Texting is a common practice across the adult generations, but it is among digital natives that the habit is likely to distract drivers, with sometimes lethal results.
Millennials, the cohort born between 1981 and 1996, are now old enough to be parents themselves. They are also, researchers have discovered, disproportionately represented among motor vehicle accident fatalities in which driver inattention was a causative factor.
In the US, at least, reading or sending text messages on a mobile phone while driving is one of the leading causes of road accident deaths and injury.
So prevalent is the problem that researchers have even worked out a quantative measure for it, known as the Distracted Driving Survey (DDS).
In 2016, researchers asked a sample of 1211 US adults to complete the exercise, and the results were dispiriting – or perhaps frightening.

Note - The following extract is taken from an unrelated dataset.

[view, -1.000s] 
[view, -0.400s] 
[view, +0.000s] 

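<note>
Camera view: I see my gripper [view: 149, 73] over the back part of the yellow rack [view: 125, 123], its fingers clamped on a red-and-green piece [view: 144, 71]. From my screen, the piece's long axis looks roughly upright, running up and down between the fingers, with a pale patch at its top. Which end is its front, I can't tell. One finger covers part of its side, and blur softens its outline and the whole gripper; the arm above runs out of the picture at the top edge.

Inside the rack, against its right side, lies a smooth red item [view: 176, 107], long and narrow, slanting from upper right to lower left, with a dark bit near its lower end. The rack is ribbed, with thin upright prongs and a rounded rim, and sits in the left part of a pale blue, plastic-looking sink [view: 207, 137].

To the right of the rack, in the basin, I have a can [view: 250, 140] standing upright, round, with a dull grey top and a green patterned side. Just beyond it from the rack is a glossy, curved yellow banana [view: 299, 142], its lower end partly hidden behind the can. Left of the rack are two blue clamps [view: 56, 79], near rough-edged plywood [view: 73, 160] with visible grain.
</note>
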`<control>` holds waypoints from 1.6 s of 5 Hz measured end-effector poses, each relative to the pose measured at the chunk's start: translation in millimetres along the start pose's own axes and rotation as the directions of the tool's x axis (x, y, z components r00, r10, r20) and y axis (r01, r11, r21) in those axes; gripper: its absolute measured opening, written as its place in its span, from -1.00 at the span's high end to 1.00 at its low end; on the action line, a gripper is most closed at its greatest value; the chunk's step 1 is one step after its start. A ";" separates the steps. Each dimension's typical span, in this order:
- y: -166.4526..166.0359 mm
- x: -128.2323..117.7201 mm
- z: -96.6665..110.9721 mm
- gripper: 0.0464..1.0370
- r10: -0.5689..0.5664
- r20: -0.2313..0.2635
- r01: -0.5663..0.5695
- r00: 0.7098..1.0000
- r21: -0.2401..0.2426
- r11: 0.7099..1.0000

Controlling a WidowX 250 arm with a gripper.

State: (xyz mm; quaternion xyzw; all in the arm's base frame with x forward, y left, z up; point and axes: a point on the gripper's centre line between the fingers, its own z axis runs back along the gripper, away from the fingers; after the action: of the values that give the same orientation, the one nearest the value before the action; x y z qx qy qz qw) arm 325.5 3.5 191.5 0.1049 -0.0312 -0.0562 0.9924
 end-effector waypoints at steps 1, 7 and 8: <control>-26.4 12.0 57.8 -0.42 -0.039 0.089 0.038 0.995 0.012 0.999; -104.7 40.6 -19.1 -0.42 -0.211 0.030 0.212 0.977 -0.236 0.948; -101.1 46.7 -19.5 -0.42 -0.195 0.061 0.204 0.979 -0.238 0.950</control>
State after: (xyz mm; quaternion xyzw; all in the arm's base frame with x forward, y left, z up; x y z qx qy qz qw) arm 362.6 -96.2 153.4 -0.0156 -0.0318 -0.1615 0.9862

“Nearly 60% of respondents reported a cell phone reading or writing activity within the prior 30 days, with reading texts (48%), writing texts (33%) and viewing maps (43%) most frequently reported,” the researchers, led by Richard Gliklich of the Massachusetts Eye and Ear Hospital, found.
In the latest research, published in the journal JAMA Pediatrics, researchers from the Brigham and Women’s Hospital, also in Massachusetts, recruited 435 new parents and asked them to take the DDS.

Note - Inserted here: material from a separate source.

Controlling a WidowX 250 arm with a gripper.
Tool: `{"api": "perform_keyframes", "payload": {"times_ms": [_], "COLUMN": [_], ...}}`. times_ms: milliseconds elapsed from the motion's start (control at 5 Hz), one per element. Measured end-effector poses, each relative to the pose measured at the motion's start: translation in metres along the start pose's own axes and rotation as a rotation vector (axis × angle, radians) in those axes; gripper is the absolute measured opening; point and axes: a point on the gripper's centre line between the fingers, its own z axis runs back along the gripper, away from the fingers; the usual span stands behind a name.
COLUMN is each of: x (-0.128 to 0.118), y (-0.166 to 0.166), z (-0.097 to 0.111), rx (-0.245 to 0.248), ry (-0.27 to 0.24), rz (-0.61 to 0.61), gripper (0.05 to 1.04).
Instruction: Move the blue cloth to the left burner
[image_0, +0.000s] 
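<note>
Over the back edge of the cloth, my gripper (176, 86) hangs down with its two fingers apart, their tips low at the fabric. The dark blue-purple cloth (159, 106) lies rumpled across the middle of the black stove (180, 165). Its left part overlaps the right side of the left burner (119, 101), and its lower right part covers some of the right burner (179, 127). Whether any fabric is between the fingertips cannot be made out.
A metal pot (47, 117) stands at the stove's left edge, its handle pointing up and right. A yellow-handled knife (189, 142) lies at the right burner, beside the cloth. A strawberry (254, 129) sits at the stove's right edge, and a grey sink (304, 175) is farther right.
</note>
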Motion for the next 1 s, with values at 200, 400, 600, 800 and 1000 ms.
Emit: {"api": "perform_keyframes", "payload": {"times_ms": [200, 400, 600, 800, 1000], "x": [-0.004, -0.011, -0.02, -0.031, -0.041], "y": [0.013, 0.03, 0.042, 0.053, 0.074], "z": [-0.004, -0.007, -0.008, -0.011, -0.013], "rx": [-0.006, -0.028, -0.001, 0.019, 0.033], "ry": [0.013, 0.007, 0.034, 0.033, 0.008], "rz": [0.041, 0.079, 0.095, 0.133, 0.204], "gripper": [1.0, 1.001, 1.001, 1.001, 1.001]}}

The results revealed that millennials were more likely than Generation X parents to read and respond to texts while driving.

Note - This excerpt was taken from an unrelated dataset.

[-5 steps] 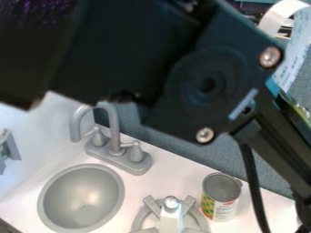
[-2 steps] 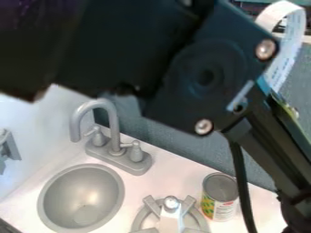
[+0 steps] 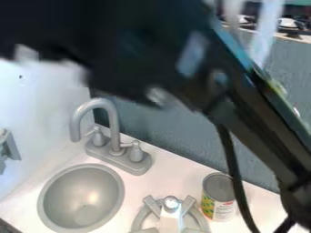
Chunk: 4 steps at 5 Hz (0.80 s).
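Faucet (image 3: 112, 125) stands tall; a low arm swing could clip it. Can (image 3: 220, 198) upright on counter (image 3: 167, 170), right of burner (image 3: 137, 221); hanging cable (image 3: 238, 182) could snag and tip it if arm (image 3: 252, 129) swings. Gripper state: can't tell. Edges: sink (image 3: 79, 193) rim left, back panel (image 3: 182, 134) behind; room between sink and burner, tighter burner-to-can.

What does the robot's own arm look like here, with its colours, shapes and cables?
The arm is black, with a bulky, blocky part and a long, slimmer, straight part. It has a pale oblong mark, a bright blue strip along one edge, and a loose black cable.
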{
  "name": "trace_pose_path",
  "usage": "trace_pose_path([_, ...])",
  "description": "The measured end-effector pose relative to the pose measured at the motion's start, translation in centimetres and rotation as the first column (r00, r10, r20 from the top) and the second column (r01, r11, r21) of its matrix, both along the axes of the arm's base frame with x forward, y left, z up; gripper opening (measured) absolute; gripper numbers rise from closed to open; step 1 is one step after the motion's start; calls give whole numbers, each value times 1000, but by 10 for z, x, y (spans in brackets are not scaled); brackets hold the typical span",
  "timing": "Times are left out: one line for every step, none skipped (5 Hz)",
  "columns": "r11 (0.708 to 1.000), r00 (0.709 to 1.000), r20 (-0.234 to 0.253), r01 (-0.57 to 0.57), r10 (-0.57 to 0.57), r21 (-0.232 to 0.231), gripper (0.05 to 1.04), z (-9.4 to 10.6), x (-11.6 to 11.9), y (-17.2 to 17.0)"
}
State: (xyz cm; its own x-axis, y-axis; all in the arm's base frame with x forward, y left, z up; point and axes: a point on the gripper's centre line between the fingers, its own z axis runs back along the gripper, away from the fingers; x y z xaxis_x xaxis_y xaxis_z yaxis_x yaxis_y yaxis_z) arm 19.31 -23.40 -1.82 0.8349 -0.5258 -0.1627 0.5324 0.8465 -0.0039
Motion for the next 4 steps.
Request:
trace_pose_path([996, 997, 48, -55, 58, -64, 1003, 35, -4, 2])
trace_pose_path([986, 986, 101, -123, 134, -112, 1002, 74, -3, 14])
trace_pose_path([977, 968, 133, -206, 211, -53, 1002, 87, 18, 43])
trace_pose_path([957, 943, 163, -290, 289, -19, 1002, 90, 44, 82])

However, use of phone-based media while driving was reported, at least to some degree, across all parental age ranges.
“We found that millennial-aged parents reported riskier distracted driving behaviour than older parents, although distraction was prevalent in both age groups,” says lead researcher Regan Bergmark
“We found that most parents, regardless of age, reported reading and writing texts while driving in the past month.”
The results also found that most parents believe they drive more carefully when their children are in the car. But while that may be the genuine intention, Bergmark suspects it may not actually be true.
“My hope is that we can find solutions that prevent deaths and injuries from motor vehicle crashes; when patients arrive in our emergency departments and operating rooms, it is often too late,” he says.